Outre l’index dont nous avons parlé, M. le Roy en place un second de même genre, en I, au bas du pendule, le plus près que l’on peut de son centre d’oscillation, ensorte qu’il puisse être mu par l’extrémité de sa verge. Il échauffe ensuite beaucoup l’endroit où cet appareil est situé ; s’il voit que l’index inférieur ne se meuve point, tandis que le supérieur parcourt les divisions de son limbe, il conclut que le tuyau a fait autant remonter la lentille, qu’elle est descendue par l’alongement ; si au-contraire il apperçoit qu’il se meuve, il allonge ou raccourcit le tuyau, selon le chemin que l’index inférieur a pris

Quelquefois aussi il met deux tubes l’un dans l’autre, & après avoir attaché des lames de fer au bas de celui du dedans destiné à porter la barre où sont fixés les ressorts de suspension, il le fait soutenir sur celui du dehors par l’extrémité supérieure du tuyau intérieur ; par ce moyen, la hauteur du tube est diminuée de moitié. Voyez Suspension.

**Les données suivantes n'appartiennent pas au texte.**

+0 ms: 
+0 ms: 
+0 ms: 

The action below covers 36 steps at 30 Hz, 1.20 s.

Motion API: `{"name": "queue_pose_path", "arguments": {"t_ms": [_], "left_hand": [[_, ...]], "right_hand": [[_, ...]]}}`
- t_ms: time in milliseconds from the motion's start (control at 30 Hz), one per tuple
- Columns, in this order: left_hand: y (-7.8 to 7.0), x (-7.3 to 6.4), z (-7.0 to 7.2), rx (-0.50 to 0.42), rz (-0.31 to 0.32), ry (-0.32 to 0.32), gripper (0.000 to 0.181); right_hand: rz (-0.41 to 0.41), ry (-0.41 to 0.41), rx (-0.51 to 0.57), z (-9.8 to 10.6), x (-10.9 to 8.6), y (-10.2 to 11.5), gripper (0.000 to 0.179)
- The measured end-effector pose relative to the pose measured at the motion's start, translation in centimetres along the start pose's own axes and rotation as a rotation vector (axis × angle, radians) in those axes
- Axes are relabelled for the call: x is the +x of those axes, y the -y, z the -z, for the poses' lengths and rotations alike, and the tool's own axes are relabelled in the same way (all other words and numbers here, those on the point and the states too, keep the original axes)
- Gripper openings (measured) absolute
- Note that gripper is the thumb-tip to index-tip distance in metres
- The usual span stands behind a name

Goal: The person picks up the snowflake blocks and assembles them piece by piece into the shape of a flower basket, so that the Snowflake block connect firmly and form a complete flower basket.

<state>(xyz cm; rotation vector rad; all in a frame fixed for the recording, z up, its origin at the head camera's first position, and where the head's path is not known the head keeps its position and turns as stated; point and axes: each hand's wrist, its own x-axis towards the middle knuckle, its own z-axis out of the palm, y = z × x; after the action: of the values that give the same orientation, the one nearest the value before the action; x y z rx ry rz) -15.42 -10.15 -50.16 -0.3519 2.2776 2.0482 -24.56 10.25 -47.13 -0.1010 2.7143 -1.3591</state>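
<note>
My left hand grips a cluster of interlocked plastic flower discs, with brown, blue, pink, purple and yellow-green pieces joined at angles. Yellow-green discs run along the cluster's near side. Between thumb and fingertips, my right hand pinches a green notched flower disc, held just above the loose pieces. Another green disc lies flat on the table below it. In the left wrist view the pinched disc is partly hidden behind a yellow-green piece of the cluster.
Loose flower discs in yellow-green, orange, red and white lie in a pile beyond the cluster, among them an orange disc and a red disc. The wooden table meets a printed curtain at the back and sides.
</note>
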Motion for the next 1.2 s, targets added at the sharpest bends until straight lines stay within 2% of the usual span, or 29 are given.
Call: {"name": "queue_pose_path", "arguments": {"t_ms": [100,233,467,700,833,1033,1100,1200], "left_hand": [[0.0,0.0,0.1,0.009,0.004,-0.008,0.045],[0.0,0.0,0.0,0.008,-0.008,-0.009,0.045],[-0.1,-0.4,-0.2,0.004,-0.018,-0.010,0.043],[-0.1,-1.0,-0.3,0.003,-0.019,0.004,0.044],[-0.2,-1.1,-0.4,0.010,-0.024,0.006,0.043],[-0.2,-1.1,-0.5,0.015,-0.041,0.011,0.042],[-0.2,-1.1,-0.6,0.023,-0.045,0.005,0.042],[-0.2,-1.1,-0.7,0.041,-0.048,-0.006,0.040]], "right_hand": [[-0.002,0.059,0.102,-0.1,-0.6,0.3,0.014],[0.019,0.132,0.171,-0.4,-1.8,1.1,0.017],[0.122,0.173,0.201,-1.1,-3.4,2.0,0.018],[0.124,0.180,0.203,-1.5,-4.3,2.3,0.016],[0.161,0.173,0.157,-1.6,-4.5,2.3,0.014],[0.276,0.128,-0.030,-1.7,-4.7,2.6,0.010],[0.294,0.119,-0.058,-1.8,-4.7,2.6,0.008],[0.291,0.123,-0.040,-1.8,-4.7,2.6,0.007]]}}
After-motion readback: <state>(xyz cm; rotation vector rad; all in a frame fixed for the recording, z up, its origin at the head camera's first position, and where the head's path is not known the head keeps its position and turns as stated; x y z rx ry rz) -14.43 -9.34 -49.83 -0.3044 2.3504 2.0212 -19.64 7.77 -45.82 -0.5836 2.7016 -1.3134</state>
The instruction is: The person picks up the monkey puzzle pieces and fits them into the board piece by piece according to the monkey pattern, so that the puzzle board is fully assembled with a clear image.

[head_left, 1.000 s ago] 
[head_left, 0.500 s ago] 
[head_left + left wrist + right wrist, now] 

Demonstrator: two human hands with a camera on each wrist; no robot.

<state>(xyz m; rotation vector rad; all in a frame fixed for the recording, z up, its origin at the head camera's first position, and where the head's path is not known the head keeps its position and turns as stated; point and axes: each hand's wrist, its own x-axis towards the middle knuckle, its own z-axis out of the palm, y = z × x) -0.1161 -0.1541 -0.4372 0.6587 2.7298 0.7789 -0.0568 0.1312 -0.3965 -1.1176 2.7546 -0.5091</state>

Plusieurs personnes, d’après ce thermometre, inventé en 1738, en ont imaginé d’autres, où ils ont combiné en différentes manieres des verges de cuivre & d’acier pour produire le même effet ; mais on peut dire que de toutes les méthodes qui ont été mises en usage, celle de M. le Roi est incontestablement la meilleure, tant par sa simplicité que par sa solidité : car rien n’est plus propre à soutenir un fardeau, que le tube ; cependant pour ne rien laisser à desirer, j’en rapporterai une seconde qui a été inventée par M. Ellicott, célebre horloger de Londres, elle pourroit être utile dans le cas où l’on voudroit suspendre le pendule sur des couteaux ; & dans celui ou la longueur du tuyau précédent pourroit causer quelque embarras, par rapport à la disposition des lieux, où la pendule devroit être située : selon cette nouvelle méthode, au haut de la verge d’acier du pendule, on en attache une autre de laiton de même longueur ; elle est comme on voit contenue dans la largeur de la verge d’acier, son extrémité s’appuie sur les bouts des leviers EX adaptés à la verge d’acier, & mobile au-tour des points I ; sur les extrémités X des leviers, portent les bouts des vis VV, qui tiennent à la lentille TTTT creuse en dedans. D’après cette description, on en comprendra facilement l’effet, car la verge de cuivre l, l, &c. s’alongeant par la chaleur plus que celle d’acier, pressera en E sur les bouts des leviers XE, & fera par conséquent monter un peu la lentille, au moyen des vis VV, dont les extrémités peuvent approcher plus ou moins près du centre I : on a la facilité de varier l’effet de la verge l, l, l, en alongeant ou raccourcissant le bras du levier IX.